Port Macquarie-Hastings Council has no plans to open Lake Cathie to the ocean despite the trigger point being reached for an artificial opening.

Port Macquarie-Hastings Council director Melissa Watkins said the Lake Cathie Opening Strategy contains several opening triggers. 

“One such trigger is when the water level is less than 0.2m AHD and salinity is greater than 40 ppt,” she said.

“The current water level is 0.05m AHD and salinity is between 40 and 42 ppt, therefore a lake opening trigger has been reached.”

However the lake will not be opened by council due to several risks associated with the action.

Ms Watkins said the risks include low lake water levels which limit the success of an excavated channel remaining open, the likelihood of excessive sand build up in the recently dredged area and potential risk for red weed to enter and become stuck in the lake should it naturally close quickly.

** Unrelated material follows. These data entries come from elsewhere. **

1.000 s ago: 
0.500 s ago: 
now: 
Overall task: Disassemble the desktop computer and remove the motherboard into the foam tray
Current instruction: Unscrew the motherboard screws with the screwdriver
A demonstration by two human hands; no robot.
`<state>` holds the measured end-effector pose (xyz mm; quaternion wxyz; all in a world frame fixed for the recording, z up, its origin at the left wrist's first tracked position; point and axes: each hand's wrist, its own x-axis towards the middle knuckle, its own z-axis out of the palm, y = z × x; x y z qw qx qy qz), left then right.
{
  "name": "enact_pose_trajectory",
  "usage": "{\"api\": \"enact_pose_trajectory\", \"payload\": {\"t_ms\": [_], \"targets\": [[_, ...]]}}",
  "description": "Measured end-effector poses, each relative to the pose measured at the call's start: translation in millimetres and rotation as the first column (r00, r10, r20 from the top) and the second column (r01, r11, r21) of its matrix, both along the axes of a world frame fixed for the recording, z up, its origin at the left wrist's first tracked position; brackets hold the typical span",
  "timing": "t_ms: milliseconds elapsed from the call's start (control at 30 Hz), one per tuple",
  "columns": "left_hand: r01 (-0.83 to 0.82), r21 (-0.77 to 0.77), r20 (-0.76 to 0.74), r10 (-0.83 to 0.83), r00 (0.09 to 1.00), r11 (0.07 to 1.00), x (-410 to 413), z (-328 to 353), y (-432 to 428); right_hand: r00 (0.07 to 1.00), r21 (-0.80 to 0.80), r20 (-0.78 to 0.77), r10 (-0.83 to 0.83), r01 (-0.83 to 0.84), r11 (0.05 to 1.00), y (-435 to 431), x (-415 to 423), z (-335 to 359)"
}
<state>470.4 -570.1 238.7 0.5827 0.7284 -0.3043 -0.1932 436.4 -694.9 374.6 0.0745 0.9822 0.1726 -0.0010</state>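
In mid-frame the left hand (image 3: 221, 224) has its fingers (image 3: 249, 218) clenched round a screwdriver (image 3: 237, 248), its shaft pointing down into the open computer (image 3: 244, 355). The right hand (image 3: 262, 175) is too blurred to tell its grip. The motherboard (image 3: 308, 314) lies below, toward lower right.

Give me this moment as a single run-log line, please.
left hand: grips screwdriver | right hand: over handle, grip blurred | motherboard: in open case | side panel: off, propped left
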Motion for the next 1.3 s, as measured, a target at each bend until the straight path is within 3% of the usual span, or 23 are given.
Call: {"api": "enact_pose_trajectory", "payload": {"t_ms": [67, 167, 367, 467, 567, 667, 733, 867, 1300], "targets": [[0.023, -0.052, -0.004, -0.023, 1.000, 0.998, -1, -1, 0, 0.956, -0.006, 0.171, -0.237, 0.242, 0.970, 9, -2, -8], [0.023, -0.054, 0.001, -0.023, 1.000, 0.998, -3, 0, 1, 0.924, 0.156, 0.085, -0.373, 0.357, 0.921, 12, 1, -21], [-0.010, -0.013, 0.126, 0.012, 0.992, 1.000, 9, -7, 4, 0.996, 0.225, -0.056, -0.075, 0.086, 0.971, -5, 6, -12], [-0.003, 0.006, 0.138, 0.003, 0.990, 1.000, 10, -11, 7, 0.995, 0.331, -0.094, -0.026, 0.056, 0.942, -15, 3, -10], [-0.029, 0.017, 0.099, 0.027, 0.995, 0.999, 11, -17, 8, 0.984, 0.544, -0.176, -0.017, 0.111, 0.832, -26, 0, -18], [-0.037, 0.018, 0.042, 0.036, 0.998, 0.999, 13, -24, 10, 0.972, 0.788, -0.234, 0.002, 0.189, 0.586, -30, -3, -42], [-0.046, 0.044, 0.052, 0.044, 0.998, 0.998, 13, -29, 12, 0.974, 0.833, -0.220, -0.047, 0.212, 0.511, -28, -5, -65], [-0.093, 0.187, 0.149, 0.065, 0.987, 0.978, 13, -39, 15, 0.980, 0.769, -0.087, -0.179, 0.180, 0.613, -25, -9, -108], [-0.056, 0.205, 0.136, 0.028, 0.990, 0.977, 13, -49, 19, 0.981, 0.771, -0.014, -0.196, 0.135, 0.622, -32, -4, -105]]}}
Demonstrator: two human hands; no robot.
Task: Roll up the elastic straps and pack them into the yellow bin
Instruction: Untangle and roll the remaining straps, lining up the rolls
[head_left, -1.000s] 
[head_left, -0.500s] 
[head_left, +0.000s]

Ms Watkins said another risk is the likelihood of insufficient flushing of the lake and system shock when very cold ocean water meets warm lake water.

“This is likely to have adverse effects on the ecology of the lake,” she said. 

The Lake Cathie Opening Strategy indicates that when opening triggers are reached the lake should be opened ‘during optimum conditions’.

“Based on the risks and consultation with other government agencies, council has made the assessment that optimum conditions do not currently exist, and any opening of the lake at this time could result in adverse impact to the recreational amenity and  ecology of the lake,” Ms Watkins said. 

A Lake Cathie resident has questioned why the lake hasn’t been opened given the ‘critically low water level’.

Richard Faddy said he went for a walk with a friend to look at the area west of the Kenwood Drive bridge and was concerned to see the effect of the current low water level and smell of rotting fish.

“It would appear that now all the marine life of the lake is concentrated in the small lagoon,” he said. 

“With no remedial action will result in everything contained there will be lost.”

Richard said he understands there is an opening policy the Port Macquarie-Hastings Council complies with.

“As council just spent some $300,000 on foreshore rectification you would think that the investment of a small amount for the opening to save the lake would be well justified,” he said. 

Ms Watkins said while the water levels are low, there is no evidence of significant water quality issues and the lake remains safe for recreational use.

Council will continue to undertake water quality monitoring on a weekly basis until the end of February 2019, and review lake conditions in the future.